Find Three Largest Numbers
Find Three Largest Numbers
Category
Searching
Difficulty
Easy
Problem Statement
Given an array of at least three integers, find and return the three largest numbers in sorted ascending order. The returned array should have exactly three elements. Duplicates are allowed — if the largest number appears three times, the result may contain it three times.
Intuition
Maintain a sorted triplet of the three largest values seen so far. As we scan through the array, each element is compared against the current third-largest, then the second-largest, then the largest, and inserted into the correct position if it qualifies.

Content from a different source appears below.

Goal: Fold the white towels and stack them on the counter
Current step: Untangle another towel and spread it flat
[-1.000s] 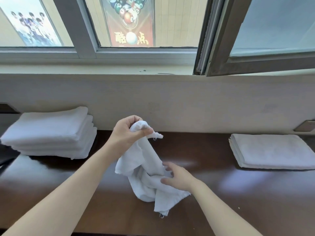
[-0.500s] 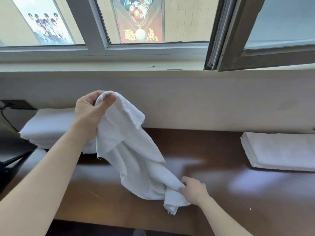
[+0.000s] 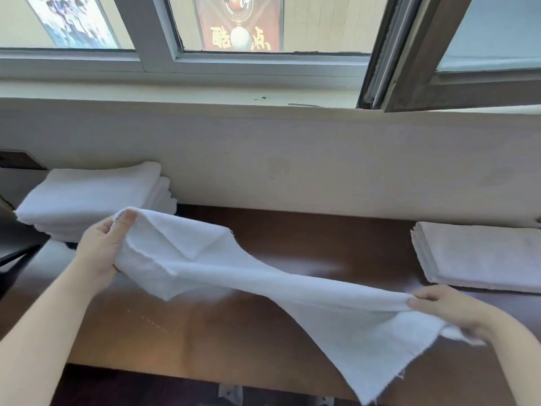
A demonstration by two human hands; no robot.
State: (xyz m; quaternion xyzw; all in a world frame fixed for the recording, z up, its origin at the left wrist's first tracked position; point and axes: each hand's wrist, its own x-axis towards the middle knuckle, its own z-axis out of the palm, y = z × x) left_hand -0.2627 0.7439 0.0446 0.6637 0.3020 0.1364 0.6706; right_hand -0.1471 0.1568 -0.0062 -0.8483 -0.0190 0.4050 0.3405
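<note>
Towel [image 3: 263,276] stretched out, left stack [image 3: 93,194] looks folded, right stack [image 3: 483,256] unclear
Left hand [image 3: 102,253] and right hand [image 3: 448,312] each pinch an end; folding not begun.

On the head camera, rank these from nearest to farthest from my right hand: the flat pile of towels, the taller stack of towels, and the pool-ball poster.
From the right hand:
1. flat pile of towels, on the counter at right, just behind the hand.
2. taller stack of towels, at the far left end.
3. pool-ball poster, outside, past the window.
</note>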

This avoids sorting the entire array.
Approach
- Initialize a result array of three elements, all set to negative infinity.

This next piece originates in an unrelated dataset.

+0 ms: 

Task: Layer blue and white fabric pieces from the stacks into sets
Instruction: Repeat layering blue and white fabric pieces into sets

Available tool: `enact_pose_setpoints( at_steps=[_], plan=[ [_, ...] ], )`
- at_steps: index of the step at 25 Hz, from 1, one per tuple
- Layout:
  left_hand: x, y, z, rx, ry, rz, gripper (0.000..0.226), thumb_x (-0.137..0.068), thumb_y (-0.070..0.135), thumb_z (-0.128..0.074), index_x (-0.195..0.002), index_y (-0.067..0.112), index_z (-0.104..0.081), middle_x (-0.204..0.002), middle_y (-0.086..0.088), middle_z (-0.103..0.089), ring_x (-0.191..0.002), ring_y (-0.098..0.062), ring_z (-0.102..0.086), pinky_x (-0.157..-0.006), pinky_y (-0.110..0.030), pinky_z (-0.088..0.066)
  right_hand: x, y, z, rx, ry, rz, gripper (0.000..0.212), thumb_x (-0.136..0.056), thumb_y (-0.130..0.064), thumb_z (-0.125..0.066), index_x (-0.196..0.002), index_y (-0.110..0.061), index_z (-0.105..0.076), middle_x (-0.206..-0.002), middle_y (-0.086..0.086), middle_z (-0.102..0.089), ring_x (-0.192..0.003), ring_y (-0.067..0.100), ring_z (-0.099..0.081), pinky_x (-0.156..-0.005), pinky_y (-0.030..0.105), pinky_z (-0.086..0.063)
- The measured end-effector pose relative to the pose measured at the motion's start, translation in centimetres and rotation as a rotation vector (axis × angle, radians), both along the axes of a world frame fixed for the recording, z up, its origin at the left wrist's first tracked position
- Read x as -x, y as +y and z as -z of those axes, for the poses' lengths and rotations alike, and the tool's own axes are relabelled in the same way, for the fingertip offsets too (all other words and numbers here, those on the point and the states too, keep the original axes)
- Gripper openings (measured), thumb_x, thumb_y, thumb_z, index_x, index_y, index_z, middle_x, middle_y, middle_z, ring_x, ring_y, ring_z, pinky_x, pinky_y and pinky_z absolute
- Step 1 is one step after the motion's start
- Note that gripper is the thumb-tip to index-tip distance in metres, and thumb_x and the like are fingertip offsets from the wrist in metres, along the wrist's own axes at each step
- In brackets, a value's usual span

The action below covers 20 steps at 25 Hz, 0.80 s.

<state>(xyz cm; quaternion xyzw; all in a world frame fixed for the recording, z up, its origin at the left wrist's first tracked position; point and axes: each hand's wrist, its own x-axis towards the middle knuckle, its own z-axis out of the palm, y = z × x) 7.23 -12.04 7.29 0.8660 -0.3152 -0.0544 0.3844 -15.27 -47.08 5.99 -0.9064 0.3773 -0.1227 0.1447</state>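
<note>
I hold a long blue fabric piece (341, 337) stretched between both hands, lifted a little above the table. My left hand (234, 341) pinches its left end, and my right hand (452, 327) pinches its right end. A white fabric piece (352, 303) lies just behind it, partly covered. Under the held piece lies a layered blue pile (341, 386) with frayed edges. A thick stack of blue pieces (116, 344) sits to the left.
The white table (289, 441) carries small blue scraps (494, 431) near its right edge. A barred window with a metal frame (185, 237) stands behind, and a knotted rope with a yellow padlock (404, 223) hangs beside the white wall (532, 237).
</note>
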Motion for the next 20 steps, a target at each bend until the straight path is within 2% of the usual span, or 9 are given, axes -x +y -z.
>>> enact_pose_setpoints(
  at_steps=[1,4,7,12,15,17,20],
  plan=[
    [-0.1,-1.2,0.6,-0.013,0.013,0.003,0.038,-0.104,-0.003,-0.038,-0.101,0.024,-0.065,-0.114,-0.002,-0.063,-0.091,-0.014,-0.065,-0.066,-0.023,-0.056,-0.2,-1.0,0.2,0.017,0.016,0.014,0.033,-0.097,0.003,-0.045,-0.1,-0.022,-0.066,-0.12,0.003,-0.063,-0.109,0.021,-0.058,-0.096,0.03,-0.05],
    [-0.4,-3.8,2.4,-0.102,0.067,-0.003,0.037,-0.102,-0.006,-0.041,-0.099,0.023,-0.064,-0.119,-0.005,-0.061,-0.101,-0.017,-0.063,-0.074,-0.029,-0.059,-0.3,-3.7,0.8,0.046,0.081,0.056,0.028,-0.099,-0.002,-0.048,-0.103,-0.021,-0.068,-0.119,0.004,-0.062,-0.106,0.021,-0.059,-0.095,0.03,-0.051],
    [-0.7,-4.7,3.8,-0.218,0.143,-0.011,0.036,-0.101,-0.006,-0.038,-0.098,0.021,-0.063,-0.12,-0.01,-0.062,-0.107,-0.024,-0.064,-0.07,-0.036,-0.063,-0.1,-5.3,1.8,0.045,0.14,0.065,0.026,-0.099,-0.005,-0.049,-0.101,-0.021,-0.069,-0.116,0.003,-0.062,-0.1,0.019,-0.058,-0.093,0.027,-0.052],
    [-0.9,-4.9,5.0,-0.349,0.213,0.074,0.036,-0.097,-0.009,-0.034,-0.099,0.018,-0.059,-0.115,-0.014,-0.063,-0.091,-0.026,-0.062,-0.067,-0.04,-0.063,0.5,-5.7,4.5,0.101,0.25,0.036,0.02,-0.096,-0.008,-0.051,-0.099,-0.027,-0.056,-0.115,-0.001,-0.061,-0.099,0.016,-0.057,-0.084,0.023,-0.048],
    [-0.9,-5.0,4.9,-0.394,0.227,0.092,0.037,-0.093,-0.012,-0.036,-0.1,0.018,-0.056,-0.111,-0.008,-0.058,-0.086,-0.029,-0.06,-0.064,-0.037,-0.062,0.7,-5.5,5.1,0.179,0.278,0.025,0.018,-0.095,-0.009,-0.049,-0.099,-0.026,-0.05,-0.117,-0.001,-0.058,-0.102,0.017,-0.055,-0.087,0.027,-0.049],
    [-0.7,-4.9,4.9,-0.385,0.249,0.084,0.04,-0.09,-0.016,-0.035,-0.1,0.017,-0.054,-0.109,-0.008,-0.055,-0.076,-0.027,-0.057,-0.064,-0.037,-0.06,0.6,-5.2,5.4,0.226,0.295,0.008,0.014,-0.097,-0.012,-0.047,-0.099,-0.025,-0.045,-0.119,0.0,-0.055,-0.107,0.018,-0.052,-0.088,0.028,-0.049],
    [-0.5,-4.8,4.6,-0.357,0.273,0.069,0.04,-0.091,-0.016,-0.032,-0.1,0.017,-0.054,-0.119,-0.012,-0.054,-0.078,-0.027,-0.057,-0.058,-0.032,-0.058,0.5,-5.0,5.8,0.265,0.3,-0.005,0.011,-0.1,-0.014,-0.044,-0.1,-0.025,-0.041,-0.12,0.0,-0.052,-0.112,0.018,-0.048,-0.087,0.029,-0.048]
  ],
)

- Iterate through each number in the array.
- For each number, compare against the three tracked values from largest to smallest:
- If it is larger than the current largest, shift the other two down and place it as the new largest.
- Else if it is larger than the second largest, shift the third down and place it as the new second largest.

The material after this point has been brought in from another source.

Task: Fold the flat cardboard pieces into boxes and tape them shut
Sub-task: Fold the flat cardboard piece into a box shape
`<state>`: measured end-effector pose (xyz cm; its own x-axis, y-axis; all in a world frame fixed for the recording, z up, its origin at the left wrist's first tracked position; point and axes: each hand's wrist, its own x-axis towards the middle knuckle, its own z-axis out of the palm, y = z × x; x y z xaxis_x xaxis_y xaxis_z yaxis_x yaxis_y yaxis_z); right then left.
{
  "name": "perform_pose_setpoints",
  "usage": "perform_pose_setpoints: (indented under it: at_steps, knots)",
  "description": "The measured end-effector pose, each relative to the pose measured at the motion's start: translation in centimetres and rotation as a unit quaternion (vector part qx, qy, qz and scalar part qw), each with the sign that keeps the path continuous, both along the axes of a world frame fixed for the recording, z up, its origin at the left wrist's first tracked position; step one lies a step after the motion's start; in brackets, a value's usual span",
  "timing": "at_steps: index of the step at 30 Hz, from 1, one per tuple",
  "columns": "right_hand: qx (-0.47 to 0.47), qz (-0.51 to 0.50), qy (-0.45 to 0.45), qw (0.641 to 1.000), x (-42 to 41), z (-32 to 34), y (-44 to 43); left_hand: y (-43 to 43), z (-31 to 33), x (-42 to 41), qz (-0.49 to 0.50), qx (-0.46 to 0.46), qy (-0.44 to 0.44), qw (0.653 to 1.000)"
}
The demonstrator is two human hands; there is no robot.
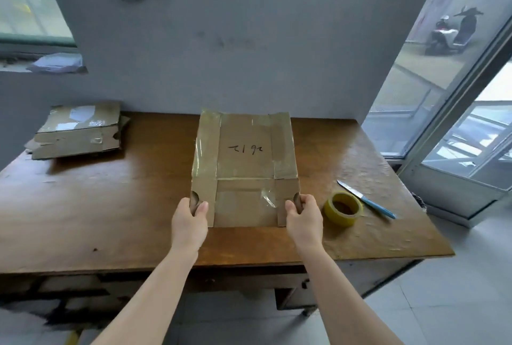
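— Why gripped at the near corners?
— Likely to lift and open the flat brown cardboard piece (243, 167), lying mid brown wooden counter (110, 220). Pinched at its notched flaps by left hand (189, 223) and right hand (303, 220). Worn-looking: glossy old tape, scrawled ink.
— And the yellow tape roll (343, 208)?
— Parked at 3 o'clock beside a blue-handled knife (365, 199), within reach. At 10 o'clock, a stack of spare flat cardboard pieces (80, 131).
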<state>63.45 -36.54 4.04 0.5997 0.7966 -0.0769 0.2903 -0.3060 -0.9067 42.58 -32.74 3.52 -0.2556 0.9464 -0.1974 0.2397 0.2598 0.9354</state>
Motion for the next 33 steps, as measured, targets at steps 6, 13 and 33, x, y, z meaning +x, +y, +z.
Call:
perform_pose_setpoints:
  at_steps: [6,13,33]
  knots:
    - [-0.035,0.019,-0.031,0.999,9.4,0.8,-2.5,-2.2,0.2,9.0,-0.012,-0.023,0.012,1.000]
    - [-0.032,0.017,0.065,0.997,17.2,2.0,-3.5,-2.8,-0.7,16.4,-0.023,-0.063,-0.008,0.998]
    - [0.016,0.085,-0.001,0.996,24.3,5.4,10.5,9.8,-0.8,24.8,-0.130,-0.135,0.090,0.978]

- Else if it is larger than the third largest, place it as the new third largest.
- Return the result array.
Pseudocode
function findThreeLargestNumbers(array):
threeLargest = [-infinity, -infinity, -infinity]
for num in array:
updateLargest(threeLargest, num)
return threeLargest
function updateLargest(threeLargest, num):
if num > threeLargest[2]:
shiftAndUpdate(threeLargest, num, 2)
else if num > threeLargest[1]:
shiftAndUpdate(threeLargest, num, 1)
else if num > threeLargest[0]:
shiftAndUpdate(threeLargest, num, 0)
function shiftAndUpdate(array, num, idx):
for i from 0 to idx - 1:
array[i] = array[i + 1]
array[idx] = num
Time & Space Complexity
- Time: O(n) — Single pass through the array with constant-time comparisons per element.
- Space: O(1) — Only a fixed-size array of three elements is maintained.
Key Insights
- This generalizes to finding the k largest numbers in O(n) time with O(k) space.
- No sorting is needed, making this more efficient than sorting when k is much smaller than n.
- The shift-and-update pattern maintains the three values in sorted order.
- This problem requires not just the maximum but the top three, so a simple max-tracking variable is insufficient.
Edge Cases
- Exactly three elements — return them sorted.
- Array contains duplicate values — duplicates can appear in the result.
- All elements are the same — return three copies of that value.
- Array contains negative numbers — the logic works with negative infinity initialization.
- Very large array — still O(n) with minimal overhead.